Ahora que incluso los analistas políticos hablan de neurociencia, la localización del ego es ardua. La terapia no fija con exactitud las fronteras entre un ego sano y un ego insano. Para hacer algo grande, hay que creer mucho en lo que se hace, pero no al precio de creerse todopoderosos. Y, al revés, también hay egos inflados de falsa modestia. Las dimensiones del ego dependen de cómo nos vemos, de la importancia que nos damos y de la superioridad que nos atribuimos. Luego uno lo pule con elegancia o lo deja suelto, en plan basto. Hay que poner corbata al ego, recortarle las uñas, domesticarlo en nombre del trato que merecen los demás. Un ego eficaz no tiene por qué ser descaradamente agresivo.
Autosuficiente y dotado de omnipotencia, el ego de gran magnitud se cree dotado y legitimado para manipular sistemáticamente a los demás. Quizás haya ensanchado aún más el perímetro de los egos desmedidos el que sea tan manifiesta la ausencia de la figura del padre. También la abolición del sentido común. Por supuesto, la dislocación de aquella sabiduría tradicional que aconsejaba castigarse la vanidad con el orgullo. Caído Sigmund Freud de los altares, el ego ya no es lo que era. No se le busca en la psicología de las profundidades sino en el repliegue de algún circuito neuronal. Alguna ubicación se ha detectado –según informa www.sciencedaily.com– en la subregión del lóbulo frontal donde se procesan destacadas funciones cognitivas.
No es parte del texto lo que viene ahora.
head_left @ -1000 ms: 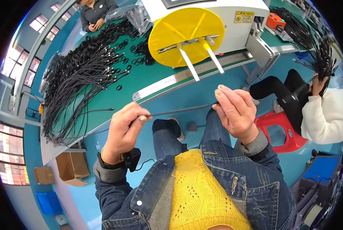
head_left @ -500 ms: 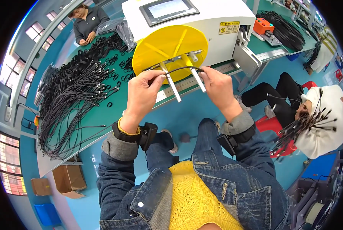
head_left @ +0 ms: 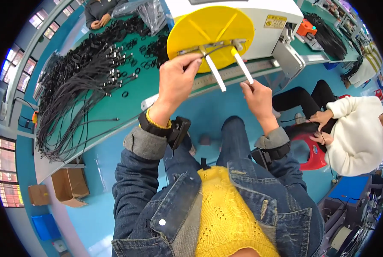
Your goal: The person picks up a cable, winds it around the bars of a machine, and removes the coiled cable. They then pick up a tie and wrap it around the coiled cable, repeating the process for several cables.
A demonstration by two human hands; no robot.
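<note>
My left hand (head_left: 178,79) is closed in a pinch on a thin black cable (head_left: 219,50) at the front of a yellow disc (head_left: 187,32). The cable runs rightward from my fingertips past the upper ends of two white rods. The left rod (head_left: 216,73) and the right rod (head_left: 243,67) stick out from the disc towards me. My right hand (head_left: 260,100) is beside the tip of the right rod, thumb and fingers drawn together. What they hold, if anything, is hidden. The disc sits on the front of a white machine (head_left: 260,40).
A heap of black cables (head_left: 78,98) lies left on the green table (head_left: 110,109). An orange box (head_left: 306,28) stands beyond the machine's metal bracket (head_left: 289,55). At right, a seated person in white (head_left: 356,132) is beside a red stool (head_left: 313,156). Cardboard boxes (head_left: 69,186) stand lower left.
My right hand has left the cable and dropped towards the right rod's tip; my left hand still grips the cable. The view has shifted. The seated person's cable bunch is no longer raised.
</note>
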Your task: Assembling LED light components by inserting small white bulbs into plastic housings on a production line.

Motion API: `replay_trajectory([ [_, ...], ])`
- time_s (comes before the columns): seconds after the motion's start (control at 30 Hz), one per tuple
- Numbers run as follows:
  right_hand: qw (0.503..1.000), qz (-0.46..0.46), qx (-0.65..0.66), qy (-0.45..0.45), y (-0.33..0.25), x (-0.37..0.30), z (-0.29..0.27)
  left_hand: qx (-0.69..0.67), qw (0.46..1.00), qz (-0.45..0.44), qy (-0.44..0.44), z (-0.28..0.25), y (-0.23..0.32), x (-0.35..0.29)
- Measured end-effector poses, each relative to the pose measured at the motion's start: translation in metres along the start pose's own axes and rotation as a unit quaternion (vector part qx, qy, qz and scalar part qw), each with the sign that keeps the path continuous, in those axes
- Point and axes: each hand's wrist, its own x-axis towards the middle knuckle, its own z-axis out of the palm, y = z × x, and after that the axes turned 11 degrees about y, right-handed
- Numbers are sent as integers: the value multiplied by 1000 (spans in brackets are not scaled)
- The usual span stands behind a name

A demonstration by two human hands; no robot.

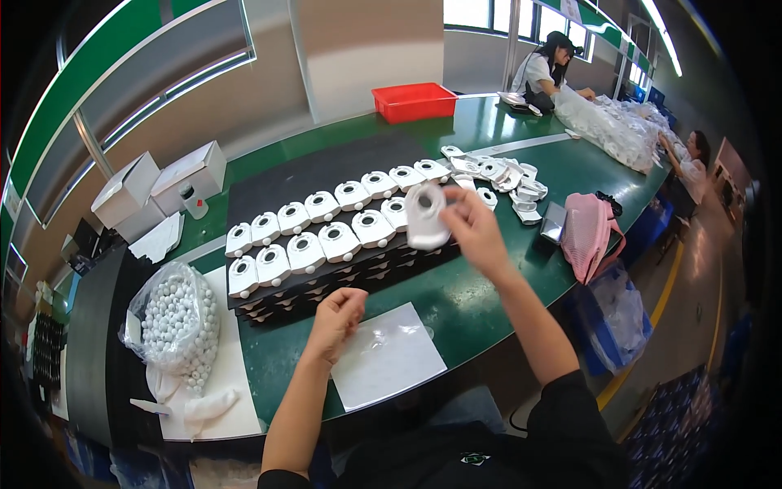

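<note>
My right hand (475,230) grips a white plastic housing (426,217) with a round dark-ringed hole, slightly blurred, raised at the right end of two rows of similar housings. The rows (303,248) lie on a stack of black foam trays (342,285), and small white balls show at the edges of many housings. My left hand (338,320) is closed, thumb against curled fingers, in front of the stack; anything inside it is hidden. Below it lies a white sheet (391,359) in a clear sleeve. Loose housings (509,181) are heaped on the right.
A clear bag of white balls (175,314) stands at the left, beside black sheets (102,342). White boxes (167,183) and a red bin (414,102) are farther back. A pink bag (586,232) sits at the right edge. Two people work beyond, near plastic bags (607,130).
</note>
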Motion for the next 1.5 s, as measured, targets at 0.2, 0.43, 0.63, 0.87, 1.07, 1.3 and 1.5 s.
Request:
replay_trajectory([
  [0.2,968,12,-250,17,46,72,-40,-253,961,-112,1,-8,-1,13],
  [0.43,952,-12,-307,3,61,87,-43,-320,940,-118,14,-14,-2,12],
  [0.63,897,-76,-410,143,98,88,-113,-350,927,-136,20,-9,-1,9],
  [0.87,821,-125,-555,45,105,16,-111,-347,931,-115,16,-10,-7,12],
  [1.07,748,-108,-654,26,48,-24,-107,-327,938,-110,0,-8,-12,14],
  [1.3,705,-95,-700,-58,16,-48,-106,-267,960,-79,-24,2,-3,5],
  [1.5,950,12,-303,-79,-10,-65,-45,-180,981,-70,-8,-2,2,-1],
])
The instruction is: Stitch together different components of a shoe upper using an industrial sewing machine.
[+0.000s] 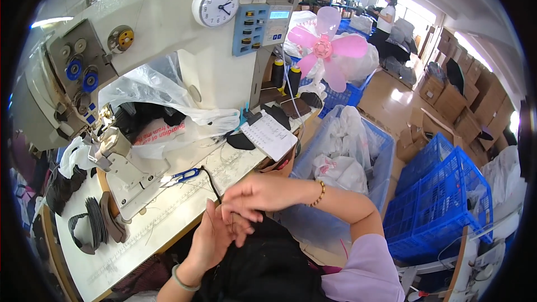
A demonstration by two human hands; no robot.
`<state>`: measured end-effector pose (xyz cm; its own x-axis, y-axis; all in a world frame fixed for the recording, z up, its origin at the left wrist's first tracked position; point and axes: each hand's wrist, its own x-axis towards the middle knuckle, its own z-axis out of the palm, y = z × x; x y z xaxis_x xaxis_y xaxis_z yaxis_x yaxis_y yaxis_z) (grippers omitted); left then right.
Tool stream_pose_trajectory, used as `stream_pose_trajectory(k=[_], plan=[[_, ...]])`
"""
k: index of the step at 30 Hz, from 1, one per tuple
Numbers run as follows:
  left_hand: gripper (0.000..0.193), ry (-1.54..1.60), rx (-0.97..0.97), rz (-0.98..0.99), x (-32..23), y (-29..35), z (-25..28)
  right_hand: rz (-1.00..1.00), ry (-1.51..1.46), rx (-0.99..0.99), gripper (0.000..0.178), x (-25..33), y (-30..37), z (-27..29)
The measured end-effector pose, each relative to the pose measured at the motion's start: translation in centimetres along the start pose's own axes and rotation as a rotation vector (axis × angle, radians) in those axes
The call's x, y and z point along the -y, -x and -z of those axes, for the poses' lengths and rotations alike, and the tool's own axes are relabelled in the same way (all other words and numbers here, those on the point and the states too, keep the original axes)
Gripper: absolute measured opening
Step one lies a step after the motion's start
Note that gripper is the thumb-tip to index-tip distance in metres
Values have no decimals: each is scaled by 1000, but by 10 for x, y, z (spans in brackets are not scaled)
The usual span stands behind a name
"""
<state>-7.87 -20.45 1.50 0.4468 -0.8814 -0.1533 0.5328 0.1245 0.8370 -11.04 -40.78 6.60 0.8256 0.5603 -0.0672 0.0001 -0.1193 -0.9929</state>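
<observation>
Over the front edge of the table, my two hands meet above my black apron [251,268]. My left hand [210,237] is turned palm inward, its thumb raised and its fingers apart, partly covered by the other hand. Across its fingertips lies my right hand [246,197], with bent fingers pressed together; whatever is between them, if anything, cannot be made out. Just beyond the hands, blue-handled thread snips [184,176] rest on the white sewing table [162,221]. A black cord [211,183] runs from the snips toward my right hand.
A large sewing machine [215,72] fills the left and back. Curved dark fabric pieces [96,221] lie stacked near its bed. A notepad [269,136] and a pink fan [323,47] are beyond. Blue crates [430,190] and a bag-filled bin [386,151] stand right. Another person [386,22] stands far back.
</observation>
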Motion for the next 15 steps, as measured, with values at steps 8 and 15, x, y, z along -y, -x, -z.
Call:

Por cada ego de peso correspondiente a una personalidad significativa, miles de egos desatados han sido atribuidos indebidamente a mentalidades mediocres. Es un mal de nuestro tiempo. Achica las opciones y por eso, en lugar de sentirnos entre el poder y la gloria, nos demoramos en la duda entre el café-café o el descafeinado con leche desnatada. Inmadurez, egolatría. La otra cara de la moneda sería el ego racionalizado frente al ego particularista. Ponga un ego en su vida, sí, pero que sea fetén, con garantía y sentido moral, inoxidable y creativo.